_Information shown_
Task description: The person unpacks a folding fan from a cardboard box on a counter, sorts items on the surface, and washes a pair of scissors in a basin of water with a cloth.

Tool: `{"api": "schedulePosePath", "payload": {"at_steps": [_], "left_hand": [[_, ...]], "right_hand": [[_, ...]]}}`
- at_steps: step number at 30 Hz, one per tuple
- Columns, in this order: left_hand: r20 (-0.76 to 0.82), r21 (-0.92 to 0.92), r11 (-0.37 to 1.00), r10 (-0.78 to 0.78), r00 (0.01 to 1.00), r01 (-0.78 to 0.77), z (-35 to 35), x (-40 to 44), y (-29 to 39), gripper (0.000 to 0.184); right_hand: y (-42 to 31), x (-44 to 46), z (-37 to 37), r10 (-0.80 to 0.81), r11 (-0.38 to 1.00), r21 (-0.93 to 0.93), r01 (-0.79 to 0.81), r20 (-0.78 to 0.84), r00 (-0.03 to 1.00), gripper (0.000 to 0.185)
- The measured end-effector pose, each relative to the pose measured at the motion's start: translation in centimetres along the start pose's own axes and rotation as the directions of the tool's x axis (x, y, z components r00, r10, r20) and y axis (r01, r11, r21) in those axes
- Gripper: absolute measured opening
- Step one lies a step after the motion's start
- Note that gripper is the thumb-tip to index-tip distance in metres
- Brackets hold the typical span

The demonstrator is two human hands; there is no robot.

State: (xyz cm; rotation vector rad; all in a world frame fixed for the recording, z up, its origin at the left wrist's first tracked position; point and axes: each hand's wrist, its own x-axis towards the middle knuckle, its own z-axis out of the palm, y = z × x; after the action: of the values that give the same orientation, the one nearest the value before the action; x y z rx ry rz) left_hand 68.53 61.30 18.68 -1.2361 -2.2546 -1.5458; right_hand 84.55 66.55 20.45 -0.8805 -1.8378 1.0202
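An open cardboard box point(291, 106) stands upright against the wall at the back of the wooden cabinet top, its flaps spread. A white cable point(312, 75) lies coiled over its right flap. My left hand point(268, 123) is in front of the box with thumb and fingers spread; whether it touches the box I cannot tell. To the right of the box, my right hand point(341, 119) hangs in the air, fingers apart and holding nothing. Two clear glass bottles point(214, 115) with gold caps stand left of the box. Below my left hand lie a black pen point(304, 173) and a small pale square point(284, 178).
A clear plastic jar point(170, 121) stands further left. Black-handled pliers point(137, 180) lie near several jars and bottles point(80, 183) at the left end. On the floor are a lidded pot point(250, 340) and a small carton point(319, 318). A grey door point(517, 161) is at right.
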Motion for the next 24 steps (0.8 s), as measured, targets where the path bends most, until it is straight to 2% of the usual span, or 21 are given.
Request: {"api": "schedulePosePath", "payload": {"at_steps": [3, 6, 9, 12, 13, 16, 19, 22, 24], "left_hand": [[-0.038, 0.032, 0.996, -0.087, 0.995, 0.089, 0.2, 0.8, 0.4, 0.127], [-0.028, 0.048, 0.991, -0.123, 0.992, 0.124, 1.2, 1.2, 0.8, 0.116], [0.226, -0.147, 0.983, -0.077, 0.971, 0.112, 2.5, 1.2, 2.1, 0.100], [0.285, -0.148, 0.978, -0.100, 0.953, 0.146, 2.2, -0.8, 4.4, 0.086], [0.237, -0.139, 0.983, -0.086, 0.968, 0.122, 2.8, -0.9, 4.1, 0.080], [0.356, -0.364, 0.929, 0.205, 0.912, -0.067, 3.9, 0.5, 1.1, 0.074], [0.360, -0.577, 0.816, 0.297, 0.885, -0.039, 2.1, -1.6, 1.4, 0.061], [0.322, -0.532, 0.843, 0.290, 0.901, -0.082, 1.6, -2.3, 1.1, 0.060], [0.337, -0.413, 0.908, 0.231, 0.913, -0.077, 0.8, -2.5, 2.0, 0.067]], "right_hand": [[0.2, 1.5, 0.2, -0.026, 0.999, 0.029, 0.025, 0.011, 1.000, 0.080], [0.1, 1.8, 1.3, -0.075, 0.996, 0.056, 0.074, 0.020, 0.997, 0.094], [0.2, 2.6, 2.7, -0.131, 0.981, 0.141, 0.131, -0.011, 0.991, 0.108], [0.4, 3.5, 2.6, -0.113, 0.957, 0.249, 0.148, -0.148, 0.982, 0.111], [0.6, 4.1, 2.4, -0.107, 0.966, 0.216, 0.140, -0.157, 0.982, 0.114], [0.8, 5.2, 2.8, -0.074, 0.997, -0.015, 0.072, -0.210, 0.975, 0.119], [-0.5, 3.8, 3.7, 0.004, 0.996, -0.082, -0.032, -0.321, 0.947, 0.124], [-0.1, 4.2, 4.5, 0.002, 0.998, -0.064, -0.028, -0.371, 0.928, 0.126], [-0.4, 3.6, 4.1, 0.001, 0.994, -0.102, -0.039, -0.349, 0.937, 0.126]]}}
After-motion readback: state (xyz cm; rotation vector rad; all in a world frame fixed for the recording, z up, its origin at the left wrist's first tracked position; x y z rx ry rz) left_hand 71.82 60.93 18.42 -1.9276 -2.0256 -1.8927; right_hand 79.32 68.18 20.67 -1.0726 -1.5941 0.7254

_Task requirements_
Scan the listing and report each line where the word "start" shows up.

_Answer section_
- The measured end-effector pose, each relative to the pose measured at the motion's start: translation in centimetres along the start pose's own axes and rotation as the directions of the tool's x axis (x, y, z components r00, r10, r20) and y axis (r01, r11, r21) in those axes
- Step one lies a step after the motion's start

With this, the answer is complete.